Cidade Comentários 05 de agosto de 2016

Presidentes dos dois órgãos começam a definir estratégias para por em prática plano de recuperação das bacias hidrográficas do Piancó, que abastece Anápolis, e do João Leite, que abastece Goiânia


“Ou fazemos esse trabalho agora, ou será tarde demais”. Esta é a avaliação do presidente da Saneago, José Taveira Rocha, a respeito da urgência de se investir em ações de gestão da água em Goiás. Nesta quarta-feira, 04, ele se reuniu com o presidente da Emater, Pedro Arraes, para discutir o andamento do projeto elaborado pela Emater de recuperação das bacias hidrográficas do Ribeirão Piancó e do Ribeirão João Leite que conta com o apoio da Saneago e do Ministério Público de Goiás. Taveira destacou ainda a importância de envolver as várias instituições para que os projetos alcancem resultados efetivos.
A Saneago irá investir recursos financeiros e arcar com a contratação de seis técnicos. Selecionados e capacitados pela Emater, esses profissionais irão implementar práticas sustentáveis de gestão da água entre produtores inseridos na região das bacias.
Pedro Arraes destacou que o plano de trabalho para execução do projeto está pronto e que a seleção dos técnicos está na fase final.

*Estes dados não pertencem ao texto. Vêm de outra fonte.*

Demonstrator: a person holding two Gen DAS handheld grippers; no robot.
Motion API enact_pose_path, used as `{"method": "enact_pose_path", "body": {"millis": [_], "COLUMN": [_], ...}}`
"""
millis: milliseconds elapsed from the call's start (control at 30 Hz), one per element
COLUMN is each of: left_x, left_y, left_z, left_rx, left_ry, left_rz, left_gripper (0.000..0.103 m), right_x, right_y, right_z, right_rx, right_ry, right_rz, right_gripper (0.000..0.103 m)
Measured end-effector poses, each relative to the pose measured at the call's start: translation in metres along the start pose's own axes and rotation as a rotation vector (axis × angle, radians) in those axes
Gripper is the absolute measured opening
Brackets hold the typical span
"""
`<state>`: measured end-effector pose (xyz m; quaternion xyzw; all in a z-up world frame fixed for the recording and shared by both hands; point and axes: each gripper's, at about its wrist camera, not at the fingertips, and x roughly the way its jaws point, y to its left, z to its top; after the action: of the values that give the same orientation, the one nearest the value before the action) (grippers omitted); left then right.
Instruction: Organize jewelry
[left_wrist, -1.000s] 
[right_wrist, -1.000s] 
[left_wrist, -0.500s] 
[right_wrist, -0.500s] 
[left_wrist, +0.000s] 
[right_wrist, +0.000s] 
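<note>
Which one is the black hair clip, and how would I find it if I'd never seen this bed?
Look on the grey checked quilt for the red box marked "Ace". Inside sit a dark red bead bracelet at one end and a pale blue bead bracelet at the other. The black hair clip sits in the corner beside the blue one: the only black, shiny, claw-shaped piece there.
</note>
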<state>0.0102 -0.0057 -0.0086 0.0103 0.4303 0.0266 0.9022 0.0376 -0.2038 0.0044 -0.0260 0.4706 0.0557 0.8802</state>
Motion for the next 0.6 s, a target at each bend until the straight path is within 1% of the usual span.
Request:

Para o presidente da Emater, as parcerias e todos os agentes são importantes, mas o protagonista das ações sustentáveis é o produtor rural. “É ele quem cuida da preservação e, para que o produtor faça isso, é preciso garantir renda”, avaliou.

Microbacias degradadas
Ao longo dos anos, a degradação dos solos, o uso não disciplinado da água, a realização de pastejo em áreas indevidas e o desmatamento desmedido levaram ao comprometimento das áreas de preservação das bacias. Para superar problemas históricos, a Emater propõe a recomposição vegetal de Áreas de Preservação Permanente (APP) e de nascentes, ações de educação ambiental e um projeto de assessoramento técnico, entre outras atividades específicas.
O presidente da Emater, Pedro Arraes, destaca que é importante garantir, antes de tudo, a oportunidade de trabalho e renda para que as famílias do campo possam produzir sem agredir o meio ambiente. “É inevitável que, numa situação de miséria, o produtor desmate para comercializar a madeira e alimentar sua família. Onde não há renda não há preservação”, argumentou o presidente.